◆ **YOUR TASK**
A verbatim copy of every entry is required. Produce it now.

────────────────

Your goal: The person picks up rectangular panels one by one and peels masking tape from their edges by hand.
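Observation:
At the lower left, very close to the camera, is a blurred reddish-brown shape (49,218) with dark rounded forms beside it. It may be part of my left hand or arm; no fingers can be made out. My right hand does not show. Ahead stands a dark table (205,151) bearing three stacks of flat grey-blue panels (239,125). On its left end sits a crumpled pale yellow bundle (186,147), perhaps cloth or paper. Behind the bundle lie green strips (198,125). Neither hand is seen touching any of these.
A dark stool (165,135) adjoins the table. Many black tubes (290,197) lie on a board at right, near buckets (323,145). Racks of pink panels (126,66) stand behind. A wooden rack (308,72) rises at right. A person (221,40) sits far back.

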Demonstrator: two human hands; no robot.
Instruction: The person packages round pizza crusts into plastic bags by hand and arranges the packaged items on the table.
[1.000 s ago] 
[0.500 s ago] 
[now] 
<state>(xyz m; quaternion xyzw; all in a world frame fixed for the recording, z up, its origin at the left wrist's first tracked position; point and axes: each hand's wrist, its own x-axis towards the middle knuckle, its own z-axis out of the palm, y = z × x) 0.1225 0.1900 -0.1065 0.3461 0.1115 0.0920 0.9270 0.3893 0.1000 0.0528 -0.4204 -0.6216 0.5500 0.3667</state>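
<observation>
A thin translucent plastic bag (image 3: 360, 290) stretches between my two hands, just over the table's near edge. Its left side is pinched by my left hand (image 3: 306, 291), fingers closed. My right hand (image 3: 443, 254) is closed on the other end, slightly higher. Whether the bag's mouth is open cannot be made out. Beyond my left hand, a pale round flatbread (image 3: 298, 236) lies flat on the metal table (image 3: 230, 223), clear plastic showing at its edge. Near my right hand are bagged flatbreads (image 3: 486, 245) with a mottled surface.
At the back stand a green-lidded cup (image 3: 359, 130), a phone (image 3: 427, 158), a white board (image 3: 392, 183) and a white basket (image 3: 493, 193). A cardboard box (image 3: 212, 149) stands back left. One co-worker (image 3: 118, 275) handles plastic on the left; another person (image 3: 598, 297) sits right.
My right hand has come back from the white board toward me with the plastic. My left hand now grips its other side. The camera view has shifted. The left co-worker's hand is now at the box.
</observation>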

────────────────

◆ **EXERCISE OUTPUT**
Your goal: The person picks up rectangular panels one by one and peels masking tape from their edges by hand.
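Observation:
At the lower left, very close to the camera, is a blurred reddish-brown shape (49,218) with dark rounded forms beside it. It may be part of my left hand or arm; no fingers can be made out. My right hand does not show. Ahead stands a dark table (205,151) bearing three stacks of flat grey-blue panels (239,125). On its left end sits a crumpled pale yellow bundle (186,147), perhaps cloth or paper. Behind the bundle lie green strips (198,125). Neither hand is seen touching any of these.
A dark stool (165,135) adjoins the table. Many black tubes (290,197) lie on a board at right, near buckets (323,145). Racks of pink panels (126,66) stand behind. A wooden rack (308,72) rises at right. A person (221,40) sits far back.
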
Demonstrator: two human hands; no robot.
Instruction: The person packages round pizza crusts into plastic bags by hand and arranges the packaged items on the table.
[1.000 s ago] 
[0.500 s ago] 
[now] 
<state>(xyz m; quaternion xyzw; all in a world frame fixed for the recording, z up, its origin at the left wrist's first tracked position; point and axes: each hand's wrist, its own x-axis towards the middle knuckle, its own z-axis out of the palm, y = z × x) 0.1225 0.1900 -0.1065 0.3461 0.1115 0.0920 0.9270 0.3893 0.1000 0.0528 -0.4204 -0.6216 0.5500 0.3667</state>
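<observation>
A thin translucent plastic bag (image 3: 360, 290) stretches between my two hands, just over the table's near edge. Its left side is pinched by my left hand (image 3: 306, 291), fingers closed. My right hand (image 3: 443, 254) is closed on the other end, slightly higher. Whether the bag's mouth is open cannot be made out. Beyond my left hand, a pale round flatbread (image 3: 298, 236) lies flat on the metal table (image 3: 230, 223), clear plastic showing at its edge. Near my right hand are bagged flatbreads (image 3: 486, 245) with a mottled surface.
At the back stand a green-lidded cup (image 3: 359, 130), a phone (image 3: 427, 158), a white board (image 3: 392, 183) and a white basket (image 3: 493, 193). A cardboard box (image 3: 212, 149) stands back left. One co-worker (image 3: 118, 275) handles plastic on the left; another person (image 3: 598, 297) sits right.
My right hand has come back from the white board toward me with the plastic. My left hand now grips its other side. The camera view has shifted. The left co-worker's hand is now at the box.
</observation>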

This brings the exercise to completion.